The Sunday morning news shows on March 8 focused once again on the coronavirus outbreak. Secretary of Housing and Urban Development Dr. Ben Carson appeared on ABC News to discuss efforts to curb the spread of the virus. Dr. Anthony Fauci, the director of the National Institute of Allergy and Infectious Diseases, also addressed the matter in a conversation with NBC’s Chuck Todd on Meet the Press.
It wasn’t just the coronavirus that received attention, though. Sen. Bernie Sanders (I-VT) made the rounds again, explaining why he thinks he is the best choice to take on President Donald Trump in November.
Sanders Comes For Biden
In an appearance on ABC’s This Week with George Stephanopoulos, Sanders once again gave his sales pitch to Democratic voters. It was his usual schtick, railing against corporations and the wealthy while promising that everything in life will be free if he is elected. But he also took aim at former Vice President Joe Biden, who delivered a political beatdown to everyone’s favorite socialist on Super Tuesday.
This time, Sanders maligned Biden’s voting record in the Senate. “What I’m saying here is that people want somebody who has a history of standing up and making the tough decisions in tough times,” he said. Sanders differentiated his record from Biden’s by emphasizing his votes on issues like abortion and gay marriage.
Sanders: Warren Had to Drop Out Because Sexism
In another appearance, on State of the Union with host Jake Tapper, Sanders opined on the reason why Sen. Elizabeth Warren (D-MA) was unsuccessful in her bid for the Democratic nomination. However, instead of giving a nuanced and coherent analysis, he fell back on the usual progressive trope: Bigotry.
When Tapper asked the senator if he believed sexism played a role in Warren’s failure, Sanders replied: “Look, the short answer is yes, I do.

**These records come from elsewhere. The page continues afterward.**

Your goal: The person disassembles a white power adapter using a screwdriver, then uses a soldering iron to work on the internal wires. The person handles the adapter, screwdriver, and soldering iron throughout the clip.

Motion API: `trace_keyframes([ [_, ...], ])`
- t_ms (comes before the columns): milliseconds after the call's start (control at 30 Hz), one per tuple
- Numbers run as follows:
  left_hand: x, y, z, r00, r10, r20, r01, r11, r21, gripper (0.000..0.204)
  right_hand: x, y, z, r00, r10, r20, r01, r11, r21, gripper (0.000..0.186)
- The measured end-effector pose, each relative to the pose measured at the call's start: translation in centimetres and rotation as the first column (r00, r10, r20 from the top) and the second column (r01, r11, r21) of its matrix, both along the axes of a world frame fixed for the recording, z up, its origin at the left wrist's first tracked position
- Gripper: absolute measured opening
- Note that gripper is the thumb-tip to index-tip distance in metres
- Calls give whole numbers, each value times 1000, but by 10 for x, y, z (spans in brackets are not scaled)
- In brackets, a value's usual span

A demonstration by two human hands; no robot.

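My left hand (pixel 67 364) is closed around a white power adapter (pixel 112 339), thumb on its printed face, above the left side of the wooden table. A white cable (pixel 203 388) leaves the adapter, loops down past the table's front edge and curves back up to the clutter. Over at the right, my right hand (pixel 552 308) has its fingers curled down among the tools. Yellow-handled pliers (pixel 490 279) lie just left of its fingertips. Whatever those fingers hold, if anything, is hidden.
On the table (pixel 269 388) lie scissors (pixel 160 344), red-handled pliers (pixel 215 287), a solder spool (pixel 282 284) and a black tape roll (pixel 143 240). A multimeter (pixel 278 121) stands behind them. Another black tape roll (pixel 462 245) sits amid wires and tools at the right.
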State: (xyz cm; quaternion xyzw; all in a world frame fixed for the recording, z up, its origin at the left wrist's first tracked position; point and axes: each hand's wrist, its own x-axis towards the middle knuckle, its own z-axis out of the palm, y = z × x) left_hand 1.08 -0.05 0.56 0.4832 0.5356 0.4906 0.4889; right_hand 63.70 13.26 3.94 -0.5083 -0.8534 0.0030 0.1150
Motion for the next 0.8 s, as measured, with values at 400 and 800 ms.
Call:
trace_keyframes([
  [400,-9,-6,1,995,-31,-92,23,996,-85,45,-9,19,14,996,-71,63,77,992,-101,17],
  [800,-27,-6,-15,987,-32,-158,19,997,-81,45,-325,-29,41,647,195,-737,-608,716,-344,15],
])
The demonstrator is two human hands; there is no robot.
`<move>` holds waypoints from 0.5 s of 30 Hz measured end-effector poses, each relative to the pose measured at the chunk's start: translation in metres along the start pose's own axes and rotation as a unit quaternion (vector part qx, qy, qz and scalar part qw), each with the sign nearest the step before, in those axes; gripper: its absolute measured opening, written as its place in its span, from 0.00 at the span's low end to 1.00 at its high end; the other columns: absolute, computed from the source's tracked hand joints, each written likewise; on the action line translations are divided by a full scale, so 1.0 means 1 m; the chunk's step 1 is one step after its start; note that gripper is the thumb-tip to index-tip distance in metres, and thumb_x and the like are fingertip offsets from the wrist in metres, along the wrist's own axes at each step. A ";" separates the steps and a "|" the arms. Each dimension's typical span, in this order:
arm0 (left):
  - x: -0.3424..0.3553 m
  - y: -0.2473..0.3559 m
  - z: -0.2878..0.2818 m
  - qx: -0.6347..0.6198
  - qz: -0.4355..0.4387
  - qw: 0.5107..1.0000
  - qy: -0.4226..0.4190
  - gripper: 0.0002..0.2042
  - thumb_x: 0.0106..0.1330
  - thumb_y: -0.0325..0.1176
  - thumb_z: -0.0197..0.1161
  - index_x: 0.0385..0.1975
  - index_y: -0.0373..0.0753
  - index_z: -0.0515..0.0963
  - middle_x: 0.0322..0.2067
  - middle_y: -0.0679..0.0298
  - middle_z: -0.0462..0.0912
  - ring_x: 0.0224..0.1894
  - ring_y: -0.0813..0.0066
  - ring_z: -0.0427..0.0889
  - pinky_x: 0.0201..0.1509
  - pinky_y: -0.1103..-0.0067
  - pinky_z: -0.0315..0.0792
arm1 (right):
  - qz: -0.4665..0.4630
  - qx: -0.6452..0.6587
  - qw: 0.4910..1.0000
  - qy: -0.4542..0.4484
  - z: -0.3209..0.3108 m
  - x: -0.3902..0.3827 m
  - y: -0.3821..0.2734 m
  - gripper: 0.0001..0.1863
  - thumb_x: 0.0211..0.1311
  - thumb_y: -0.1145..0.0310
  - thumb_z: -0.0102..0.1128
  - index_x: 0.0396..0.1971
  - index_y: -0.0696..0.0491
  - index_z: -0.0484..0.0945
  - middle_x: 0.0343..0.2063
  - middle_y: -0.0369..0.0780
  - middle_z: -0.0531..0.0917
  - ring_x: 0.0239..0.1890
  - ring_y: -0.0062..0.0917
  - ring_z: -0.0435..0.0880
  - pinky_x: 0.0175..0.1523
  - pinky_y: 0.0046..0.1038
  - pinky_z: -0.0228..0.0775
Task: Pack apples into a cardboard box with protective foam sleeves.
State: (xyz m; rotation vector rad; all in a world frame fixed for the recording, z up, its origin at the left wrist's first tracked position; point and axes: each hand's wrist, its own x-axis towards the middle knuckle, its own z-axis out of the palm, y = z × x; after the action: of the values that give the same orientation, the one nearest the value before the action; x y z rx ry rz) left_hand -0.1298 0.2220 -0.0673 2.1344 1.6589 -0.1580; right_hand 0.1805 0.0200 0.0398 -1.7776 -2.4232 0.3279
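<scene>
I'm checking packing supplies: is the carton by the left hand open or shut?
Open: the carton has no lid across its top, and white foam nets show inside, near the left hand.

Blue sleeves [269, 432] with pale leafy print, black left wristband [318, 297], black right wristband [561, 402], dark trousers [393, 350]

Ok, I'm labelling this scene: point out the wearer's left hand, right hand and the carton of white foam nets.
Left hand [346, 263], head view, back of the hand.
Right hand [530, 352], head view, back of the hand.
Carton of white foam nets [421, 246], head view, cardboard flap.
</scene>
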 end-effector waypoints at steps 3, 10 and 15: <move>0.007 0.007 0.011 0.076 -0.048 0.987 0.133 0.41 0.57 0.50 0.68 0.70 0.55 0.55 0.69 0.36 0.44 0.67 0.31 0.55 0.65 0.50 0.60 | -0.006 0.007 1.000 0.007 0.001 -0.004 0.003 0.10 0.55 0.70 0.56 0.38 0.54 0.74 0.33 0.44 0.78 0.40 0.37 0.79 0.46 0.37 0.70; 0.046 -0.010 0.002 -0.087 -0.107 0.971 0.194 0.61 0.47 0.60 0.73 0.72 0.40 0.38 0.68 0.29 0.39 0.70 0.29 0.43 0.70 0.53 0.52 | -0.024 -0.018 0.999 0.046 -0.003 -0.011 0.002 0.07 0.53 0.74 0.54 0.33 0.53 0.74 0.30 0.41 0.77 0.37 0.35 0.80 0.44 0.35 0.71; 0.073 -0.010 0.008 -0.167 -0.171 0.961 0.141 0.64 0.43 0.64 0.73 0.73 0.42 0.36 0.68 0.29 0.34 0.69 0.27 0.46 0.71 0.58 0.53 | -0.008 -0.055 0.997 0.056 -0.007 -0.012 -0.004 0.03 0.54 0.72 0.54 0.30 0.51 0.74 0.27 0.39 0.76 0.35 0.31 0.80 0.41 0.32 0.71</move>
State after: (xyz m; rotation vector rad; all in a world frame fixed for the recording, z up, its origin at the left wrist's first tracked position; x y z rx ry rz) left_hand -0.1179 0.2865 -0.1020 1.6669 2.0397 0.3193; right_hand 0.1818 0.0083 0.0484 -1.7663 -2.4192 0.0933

I think women have obstacles placed in front of them that men do not have. [We’re] making progress, but it’s too slow, and we’ve got to get rid of all the sexism that exists.”
Curiously absent from the exchange was any mention of the fact that the Democratic Party changed the rules to prevent Rep. Tulsi Gabbard (D-HI) from participating in the next debate. Oddly, the senator didn’t recall that Hillary Clinton received the Democratic nomination in 2016 and ended up winning the popular vote.
What About The Coronavirus?
The coronavirus outbreak received ample time on both ABC News and NBC News. Dr. Ben Carson spoke about the spread of the illness with George Stephanopoulos. The host pointed out that an expert told the American Hospital Association the virus could infect close to 100 million Americans. He asked whether or not the nation should prepare for these numbers.
“There’s no question that we should be informed about how we should manage our own lives,” Carson replied. He continued:
“It’s very important for people to understand that this virus is like other viruses – should be treated the same way. So, we have flu seasons that come up frequently, and there are certain precautions that you take during that time to make sure that you don’t contract a virus.”
Carson also noted that it is mostly the elderly and those with “underlying medical conditions” who are the most vulnerable to the illness. The disease does not typically have a fatal impact on younger people who are infected. “So, there’s a little bit of exaggeration in terms of what happens if you contract the virus,” Carson said.
On NBC’s Meet The Press, host Chuck Todd interviewed Dr. Anthony Fauci. Referencing President Donald Trump’s claims that anybody who wants a test would be able to get one, Todd asked how many people have been tested so far. Fauci responded:
“Yeah, well, what’s happened now is that we really are accelerating dramatically. I mean, early on, there were some missteps with regard to the test and some technical aspects to it. But right now I believe 1.1 million tests have already been sent out. By Monday there’ll be an additional 400,000. And by the end of next week, probably around four million.”
Todd then asked if the U.S. should take precautions similar to that of Italy’s government, which has quarantined about 16 million of its citizens to prevent the spread of the virus. Dr. Fauci echoed Carson’s sentiments, reminding Todd that those with underlying conditions are at the highest risk. But he did give some simple advice to Americans: “When I say ‘protect,’ I mean right now. Not wait until things get worse. Say no large crowds, no long trips, and above all, don’t get on a cruise ship.”